Aside from using compost and fertilizer on top of the garden bed, one of the most crucial elements of attaining a healthy garden is to water consistently. Here are some tips and information to ensure that you water not only efficiently but also correctly.

  • Many people are not aware of the fact that the amount of time that plants should be watered depends on what time of day it is. The sun will cause a lot of the water to evaporate, so it is probably best to water the garden more during the day than at nighttime.
  • Temperature is a direct function of seed germination. Make sure that your seeds are receiving as much sunlight as possible. If not, they will never receive the signal to start growing.
  • In order to ensure proper plant growth, water consistently (morning and evening). Forgetting to turn on the sprinklers is one of the biggest reasons that plants die prematurely.
  • During the day, plants use their water to carry out photosynthesis. It is crucial that you water enough so that there will still be enough moisture after evaporation takes place. At night, keep in mind that you do not have to water as much because it will not evaporate as quickly. However, make sure that there is enough water in the soil to last through the night.

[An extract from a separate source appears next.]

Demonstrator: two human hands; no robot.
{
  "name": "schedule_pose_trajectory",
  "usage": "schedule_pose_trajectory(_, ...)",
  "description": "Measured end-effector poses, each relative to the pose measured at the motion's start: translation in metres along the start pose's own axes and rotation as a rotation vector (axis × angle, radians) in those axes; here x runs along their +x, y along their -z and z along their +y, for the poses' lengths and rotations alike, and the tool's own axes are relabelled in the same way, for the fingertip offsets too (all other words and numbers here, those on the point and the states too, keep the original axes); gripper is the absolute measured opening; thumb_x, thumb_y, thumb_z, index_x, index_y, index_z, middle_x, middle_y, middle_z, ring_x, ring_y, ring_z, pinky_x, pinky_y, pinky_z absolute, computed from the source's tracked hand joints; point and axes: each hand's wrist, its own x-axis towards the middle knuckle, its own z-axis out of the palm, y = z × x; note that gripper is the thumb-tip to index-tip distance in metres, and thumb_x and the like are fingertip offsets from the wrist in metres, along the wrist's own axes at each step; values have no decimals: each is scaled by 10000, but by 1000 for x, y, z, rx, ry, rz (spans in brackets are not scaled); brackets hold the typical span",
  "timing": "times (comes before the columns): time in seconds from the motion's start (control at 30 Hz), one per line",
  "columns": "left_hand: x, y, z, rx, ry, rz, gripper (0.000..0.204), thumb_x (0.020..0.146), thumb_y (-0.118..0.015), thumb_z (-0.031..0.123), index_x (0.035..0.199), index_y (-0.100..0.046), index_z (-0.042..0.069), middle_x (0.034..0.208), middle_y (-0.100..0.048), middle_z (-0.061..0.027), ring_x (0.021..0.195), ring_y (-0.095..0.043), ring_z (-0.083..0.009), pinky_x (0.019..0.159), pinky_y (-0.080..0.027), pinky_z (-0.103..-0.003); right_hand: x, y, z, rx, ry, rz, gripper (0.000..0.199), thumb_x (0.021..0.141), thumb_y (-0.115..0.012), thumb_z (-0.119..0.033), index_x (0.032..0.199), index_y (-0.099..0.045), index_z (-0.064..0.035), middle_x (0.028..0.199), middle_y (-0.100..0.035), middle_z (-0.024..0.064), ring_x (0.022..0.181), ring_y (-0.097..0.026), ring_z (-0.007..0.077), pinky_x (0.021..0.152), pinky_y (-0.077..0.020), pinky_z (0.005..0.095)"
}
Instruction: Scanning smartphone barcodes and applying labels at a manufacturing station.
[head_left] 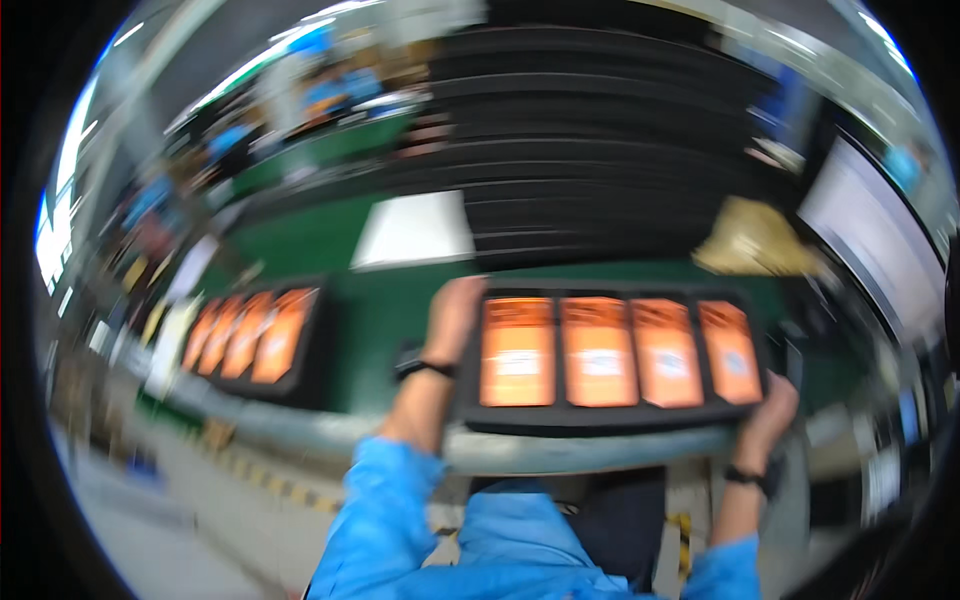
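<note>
A black tray [610, 418] with several slots lies at the front of the green workbench, directly before me. In its slots sit several flat, phone-shaped orange pieces [517, 340], each with a pale label. My left hand [456, 318] grips the tray's left edge, the fingers partly hidden at its far corner. At the lower right corner, my right hand [769, 408] has hold of the other end, its fingers blurred. A second black tray [312, 335] with similar orange pieces stands apart on the left.
Behind the held tray rises a large stack of black trays [600, 150]. A white sheet [416, 230] lies on the green bench top [365, 350]. A yellowish bag [755, 238] and a monitor [875, 235] are at the right. People in blue are blurred at the far left.
</note>
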Motion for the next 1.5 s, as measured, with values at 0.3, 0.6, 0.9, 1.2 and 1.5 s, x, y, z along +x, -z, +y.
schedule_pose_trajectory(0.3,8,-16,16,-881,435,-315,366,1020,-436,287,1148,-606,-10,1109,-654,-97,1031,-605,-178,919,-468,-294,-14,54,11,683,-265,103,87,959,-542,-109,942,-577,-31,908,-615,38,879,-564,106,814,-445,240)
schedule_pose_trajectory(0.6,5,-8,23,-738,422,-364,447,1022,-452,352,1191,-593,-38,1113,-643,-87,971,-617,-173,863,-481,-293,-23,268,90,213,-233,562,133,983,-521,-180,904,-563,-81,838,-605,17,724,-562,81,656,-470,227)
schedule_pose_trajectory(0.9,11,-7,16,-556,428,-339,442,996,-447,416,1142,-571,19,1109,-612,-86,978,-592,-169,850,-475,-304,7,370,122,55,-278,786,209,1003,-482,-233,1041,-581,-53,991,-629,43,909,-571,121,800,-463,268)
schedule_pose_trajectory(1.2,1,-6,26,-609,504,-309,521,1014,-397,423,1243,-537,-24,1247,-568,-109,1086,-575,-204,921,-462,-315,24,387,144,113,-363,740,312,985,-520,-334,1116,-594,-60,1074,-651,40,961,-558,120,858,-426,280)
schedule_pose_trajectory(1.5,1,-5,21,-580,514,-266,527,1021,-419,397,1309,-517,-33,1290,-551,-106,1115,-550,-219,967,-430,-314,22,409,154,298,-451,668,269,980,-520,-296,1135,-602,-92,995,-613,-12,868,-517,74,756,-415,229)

  • It is important to know that water goes directly down into the soil, so make sure you are watering directly above seeds and their roots. If you water next to the seeds rather than on top of it, you lessen the chance that the roots will properly receive the water.
  • Over-watering is another factor of plant death. Normally, in Southern California gardens, it is so dry that this is not really a problem. One of the few times that over-watering causes premature plant death is in houseplants. The soil in the pot gets so wet that there is no space for oxygen. Fungi start to accumulate and rot the plant roots. Again, since we will be dealing with an outdoor garden in a dry climate, this should not be a problem.

If we keep all of these things in mind, we should have no problem maintaining a healthy community garden throughout the semester.